**Work to be completed**
Only an exact repetition of the entries counts as an answer.

**Data in this exercise**

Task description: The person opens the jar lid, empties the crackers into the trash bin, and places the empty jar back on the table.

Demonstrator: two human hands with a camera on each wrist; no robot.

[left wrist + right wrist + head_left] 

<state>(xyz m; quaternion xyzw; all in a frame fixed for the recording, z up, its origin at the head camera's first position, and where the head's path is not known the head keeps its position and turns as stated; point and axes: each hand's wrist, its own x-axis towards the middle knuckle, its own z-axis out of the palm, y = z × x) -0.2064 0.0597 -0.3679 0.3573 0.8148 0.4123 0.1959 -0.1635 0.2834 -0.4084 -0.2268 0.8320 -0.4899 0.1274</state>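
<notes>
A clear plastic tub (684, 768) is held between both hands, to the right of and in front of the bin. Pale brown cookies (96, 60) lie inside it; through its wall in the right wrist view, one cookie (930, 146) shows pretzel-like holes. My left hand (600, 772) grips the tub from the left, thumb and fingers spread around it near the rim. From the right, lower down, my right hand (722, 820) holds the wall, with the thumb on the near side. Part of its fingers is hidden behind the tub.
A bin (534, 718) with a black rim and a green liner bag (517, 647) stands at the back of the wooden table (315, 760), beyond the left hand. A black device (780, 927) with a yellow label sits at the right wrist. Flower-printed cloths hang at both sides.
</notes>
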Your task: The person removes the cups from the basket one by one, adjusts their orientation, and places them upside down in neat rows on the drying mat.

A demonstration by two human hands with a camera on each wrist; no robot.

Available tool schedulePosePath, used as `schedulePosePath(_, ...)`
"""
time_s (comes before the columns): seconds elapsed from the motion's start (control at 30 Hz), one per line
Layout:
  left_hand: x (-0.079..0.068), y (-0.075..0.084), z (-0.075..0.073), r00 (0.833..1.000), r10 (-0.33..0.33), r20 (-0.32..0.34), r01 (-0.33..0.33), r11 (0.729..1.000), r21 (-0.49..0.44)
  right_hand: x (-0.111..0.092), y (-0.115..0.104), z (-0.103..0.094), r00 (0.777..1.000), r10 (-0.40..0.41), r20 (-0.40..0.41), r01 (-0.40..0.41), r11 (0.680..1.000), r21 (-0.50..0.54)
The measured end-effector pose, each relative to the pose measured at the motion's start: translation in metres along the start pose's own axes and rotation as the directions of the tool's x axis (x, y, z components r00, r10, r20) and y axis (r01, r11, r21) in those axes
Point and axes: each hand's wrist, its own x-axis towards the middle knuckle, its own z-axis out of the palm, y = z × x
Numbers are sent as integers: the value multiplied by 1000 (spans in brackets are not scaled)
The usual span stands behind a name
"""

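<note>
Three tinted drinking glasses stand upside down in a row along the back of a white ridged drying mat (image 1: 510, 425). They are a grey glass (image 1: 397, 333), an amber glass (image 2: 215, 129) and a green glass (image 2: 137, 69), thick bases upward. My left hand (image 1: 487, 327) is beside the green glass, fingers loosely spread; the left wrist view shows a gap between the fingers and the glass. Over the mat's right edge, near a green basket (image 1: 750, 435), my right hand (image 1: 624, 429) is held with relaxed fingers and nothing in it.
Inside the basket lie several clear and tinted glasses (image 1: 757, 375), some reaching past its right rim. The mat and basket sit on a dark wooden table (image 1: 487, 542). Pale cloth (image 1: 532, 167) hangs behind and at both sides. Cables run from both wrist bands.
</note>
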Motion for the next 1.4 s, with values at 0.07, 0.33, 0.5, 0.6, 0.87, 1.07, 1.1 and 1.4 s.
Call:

**Exercise answer**
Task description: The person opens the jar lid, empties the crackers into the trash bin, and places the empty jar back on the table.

Demonstrator: two human hands with a camera on each wrist; no robot.

[left wrist + right wrist + head_left] 

<state>(xyz m; quaternion xyzw; all in a frame fixed for the recording, z up, its origin at the head camera's first position, and where the head's path is not known the head keeps its position and turns as stated; point and axes: each hand's wrist, its own x-axis towards the middle knuckle, its own z-axis out of the palm, y = z × x) -0.2064 0.0597 -0.3679 0.3573 0.8148 0.4123 0.1959 -0.1635 0.2834 -0.4084 -0.2268 0.8320 -0.4899 0.1274</state>
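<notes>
A clear plastic tub (684, 768) is held between both hands, to the right of and in front of the bin. Pale brown cookies (96, 60) lie inside it; through its wall in the right wrist view, one cookie (930, 146) shows pretzel-like holes. My left hand (600, 772) grips the tub from the left, thumb and fingers spread around it near the rim. From the right, lower down, my right hand (722, 820) holds the wall, with the thumb on the near side. Part of its fingers is hidden behind the tub.
A bin (534, 718) with a black rim and a green liner bag (517, 647) stands at the back of the wooden table (315, 760), beyond the left hand. A black device (780, 927) with a yellow label sits at the right wrist. Flower-printed cloths hang at both sides.
</notes>
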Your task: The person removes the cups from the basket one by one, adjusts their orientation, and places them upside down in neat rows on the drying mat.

A demonstration by two human hands with a camera on each wrist; no robot.

Available tool schedulePosePath, used as `schedulePosePath(_, ...)`
"""
time_s (comes before the columns): seconds elapsed from the motion's start (control at 30 Hz), one per line
Layout:
  left_hand: x (-0.079..0.068), y (-0.075..0.084), z (-0.075..0.073), r00 (0.833..1.000), r10 (-0.33..0.33), r20 (-0.32..0.34), r01 (-0.33..0.33), r11 (0.729..1.000), r21 (-0.49..0.44)
  right_hand: x (-0.111..0.092), y (-0.115..0.104), z (-0.103..0.094), r00 (0.777..1.000), r10 (-0.40..0.41), r20 (-0.40..0.41), r01 (-0.40..0.41), r11 (0.680..1.000), r21 (-0.50..0.54)
The measured end-effector pose, each relative to the pose measured at the motion's start: translation in metres along the start pose's own axes and rotation as the directions of the tool's x axis (x, y, z components r00, r10, r20) and y axis (r01, r11, r21) in those axes
Point and axes: each hand's wrist, its own x-axis towards the middle knuckle, its own z-axis out of the palm, y = z × x
Numbers are sent as integers: the value multiplied by 1000 (spans in brackets are not scaled)
The usual span stands behind a name
"""

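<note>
Three tinted drinking glasses stand upside down in a row along the back of a white ridged drying mat (image 1: 510, 425). They are a grey glass (image 1: 397, 333), an amber glass (image 2: 215, 129) and a green glass (image 2: 137, 69), thick bases upward. My left hand (image 1: 487, 327) is beside the green glass, fingers loosely spread; the left wrist view shows a gap between the fingers and the glass. Over the mat's right edge, near a green basket (image 1: 750, 435), my right hand (image 1: 624, 429) is held with relaxed fingers and nothing in it.
Inside the basket lie several clear and tinted glasses (image 1: 757, 375), some reaching past its right rim. The mat and basket sit on a dark wooden table (image 1: 487, 542). Pale cloth (image 1: 532, 167) hangs behind and at both sides. Cables run from both wrist bands.
</note>
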Motion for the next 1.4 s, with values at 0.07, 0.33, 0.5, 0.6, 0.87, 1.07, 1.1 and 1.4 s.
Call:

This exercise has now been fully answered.